The UK benchmark index advanced 44.05 points, or 0.7 percent, to 5,989.76, gaining for its sixth day in succession. "People are relieved that the Greek situation is seemingly contained for the next couple of months. Also the most recent economic news out of the US has not been as bad as feared," said Lex van Dam, hedge fund manager at Hampstead Capital, which has about $500 million of assets under management. "I still think the sovereign debt situation in Europe will not go away and that strength should be sold. A neutral position over the summer seems prudent."
Traders also cited the second-quarter US earnings season, which unofficially kicks off when Alcoa posts its numbers on July 11, as having the potential to knock major indexes, with expectations running high. "The market's been doing fairly well, but it's difficult to see whether it will continue or not because we've got US corporate earnings coming up, and the question people will ask is, 'Have we hit a top in the earnings cycle?'," Manoj Ladwa, senior trader at ETX Capital, said.

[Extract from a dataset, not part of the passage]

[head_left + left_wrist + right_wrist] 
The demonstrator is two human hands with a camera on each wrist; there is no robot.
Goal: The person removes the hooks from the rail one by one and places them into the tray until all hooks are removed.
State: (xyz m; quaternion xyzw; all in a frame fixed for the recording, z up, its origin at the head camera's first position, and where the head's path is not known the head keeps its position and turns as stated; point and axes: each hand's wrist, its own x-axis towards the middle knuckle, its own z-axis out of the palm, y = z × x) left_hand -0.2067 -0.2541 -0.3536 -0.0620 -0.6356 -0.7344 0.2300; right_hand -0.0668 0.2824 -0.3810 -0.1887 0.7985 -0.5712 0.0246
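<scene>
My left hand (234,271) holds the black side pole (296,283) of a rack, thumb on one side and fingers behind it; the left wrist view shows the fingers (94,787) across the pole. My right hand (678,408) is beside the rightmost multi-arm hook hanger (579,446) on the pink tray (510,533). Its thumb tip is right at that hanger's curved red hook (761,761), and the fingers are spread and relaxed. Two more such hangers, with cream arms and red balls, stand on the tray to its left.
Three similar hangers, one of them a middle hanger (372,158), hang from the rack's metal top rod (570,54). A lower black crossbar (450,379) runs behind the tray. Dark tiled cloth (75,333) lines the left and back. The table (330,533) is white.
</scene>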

"If we start to see disappointing numbers, it could be that we'll see disappointing numbers for a couple of quarters at least, so it could be a catalyst for the market to come back down." On the FTSE 250, defence firm QinetiQ climbed 7 percent as traders pointed to talk of a possible take-over approach for the UK defence technology firm from British arms maker BAE Systems, or a US bidder.
"BAE is looking to acquire cyber security and services assets and there is an element of both to QinetiQ," said Edison analyst Roger Johnston. "It would be a leftfield move from BAE in my opinion, given the likely conflict of interest between some of QinetiQ's businesses, which serve rivals to BAE."